Would you please retype, exactly, the lines of the listing below between the line with "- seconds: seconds" and the line with "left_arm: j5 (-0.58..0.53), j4", inclusive?

·····

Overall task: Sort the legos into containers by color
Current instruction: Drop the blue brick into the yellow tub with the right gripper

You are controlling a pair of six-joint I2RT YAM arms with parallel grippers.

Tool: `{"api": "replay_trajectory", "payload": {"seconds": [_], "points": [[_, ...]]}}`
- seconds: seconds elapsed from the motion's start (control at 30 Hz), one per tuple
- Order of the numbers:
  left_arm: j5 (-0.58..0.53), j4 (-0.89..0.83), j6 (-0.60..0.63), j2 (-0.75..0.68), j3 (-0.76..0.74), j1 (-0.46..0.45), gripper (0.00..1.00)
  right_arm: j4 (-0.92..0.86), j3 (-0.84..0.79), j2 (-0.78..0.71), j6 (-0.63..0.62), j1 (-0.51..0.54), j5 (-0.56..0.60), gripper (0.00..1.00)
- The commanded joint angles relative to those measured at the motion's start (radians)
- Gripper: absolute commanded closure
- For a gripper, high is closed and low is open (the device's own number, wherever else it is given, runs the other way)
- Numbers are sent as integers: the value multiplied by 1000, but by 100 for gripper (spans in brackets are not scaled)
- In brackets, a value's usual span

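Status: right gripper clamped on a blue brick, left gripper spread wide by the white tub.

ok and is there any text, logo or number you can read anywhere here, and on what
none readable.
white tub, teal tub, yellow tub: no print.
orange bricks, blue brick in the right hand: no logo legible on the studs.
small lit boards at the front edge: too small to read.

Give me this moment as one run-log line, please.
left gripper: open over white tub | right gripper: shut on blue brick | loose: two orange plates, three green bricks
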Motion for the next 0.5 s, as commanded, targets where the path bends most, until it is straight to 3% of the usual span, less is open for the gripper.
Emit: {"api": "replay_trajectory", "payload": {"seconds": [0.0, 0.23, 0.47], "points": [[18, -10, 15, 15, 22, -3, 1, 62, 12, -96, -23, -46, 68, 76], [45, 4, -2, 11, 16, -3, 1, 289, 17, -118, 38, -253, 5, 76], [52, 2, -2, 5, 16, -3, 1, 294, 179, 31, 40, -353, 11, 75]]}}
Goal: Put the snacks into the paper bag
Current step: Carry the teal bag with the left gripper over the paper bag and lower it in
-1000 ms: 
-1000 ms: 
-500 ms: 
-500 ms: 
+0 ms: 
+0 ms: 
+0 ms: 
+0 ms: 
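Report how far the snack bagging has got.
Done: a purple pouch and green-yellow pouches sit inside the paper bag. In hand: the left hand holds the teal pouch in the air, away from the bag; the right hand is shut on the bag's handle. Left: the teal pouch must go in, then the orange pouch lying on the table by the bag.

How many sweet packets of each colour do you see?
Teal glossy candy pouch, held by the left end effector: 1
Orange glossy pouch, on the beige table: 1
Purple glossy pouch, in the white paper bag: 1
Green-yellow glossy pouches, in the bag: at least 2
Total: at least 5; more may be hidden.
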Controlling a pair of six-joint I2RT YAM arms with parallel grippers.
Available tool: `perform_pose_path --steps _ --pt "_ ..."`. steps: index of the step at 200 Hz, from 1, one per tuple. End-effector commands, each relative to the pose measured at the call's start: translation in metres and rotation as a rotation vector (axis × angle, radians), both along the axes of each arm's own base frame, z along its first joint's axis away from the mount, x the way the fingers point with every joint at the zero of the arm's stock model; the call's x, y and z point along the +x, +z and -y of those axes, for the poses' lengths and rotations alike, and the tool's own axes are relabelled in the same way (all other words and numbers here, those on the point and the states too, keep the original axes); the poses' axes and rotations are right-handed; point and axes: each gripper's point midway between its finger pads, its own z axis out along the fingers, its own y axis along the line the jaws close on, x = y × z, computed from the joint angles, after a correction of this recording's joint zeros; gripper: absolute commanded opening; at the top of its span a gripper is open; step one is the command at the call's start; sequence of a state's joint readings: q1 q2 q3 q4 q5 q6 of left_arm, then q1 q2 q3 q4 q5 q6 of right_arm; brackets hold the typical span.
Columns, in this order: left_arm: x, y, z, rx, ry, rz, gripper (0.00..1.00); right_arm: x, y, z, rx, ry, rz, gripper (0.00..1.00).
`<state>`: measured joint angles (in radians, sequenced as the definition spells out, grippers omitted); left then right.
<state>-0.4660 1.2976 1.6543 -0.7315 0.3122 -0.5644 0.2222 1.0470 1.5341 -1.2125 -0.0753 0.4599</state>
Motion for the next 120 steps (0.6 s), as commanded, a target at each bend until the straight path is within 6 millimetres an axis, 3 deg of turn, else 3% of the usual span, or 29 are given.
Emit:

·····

# Response for this exercise
- seconds: seconds elapsed from the motion's start (control at 30 Hz), one per tuple
- Order of the numbers:
  left_arm: j5 (-0.58..0.53), j4 (-0.89..0.83), j6 (-0.60..0.63), j2 (-0.75..0.68), j3 (-0.76..0.74), j1 (-0.46..0.45), gripper (0.00..1.00)

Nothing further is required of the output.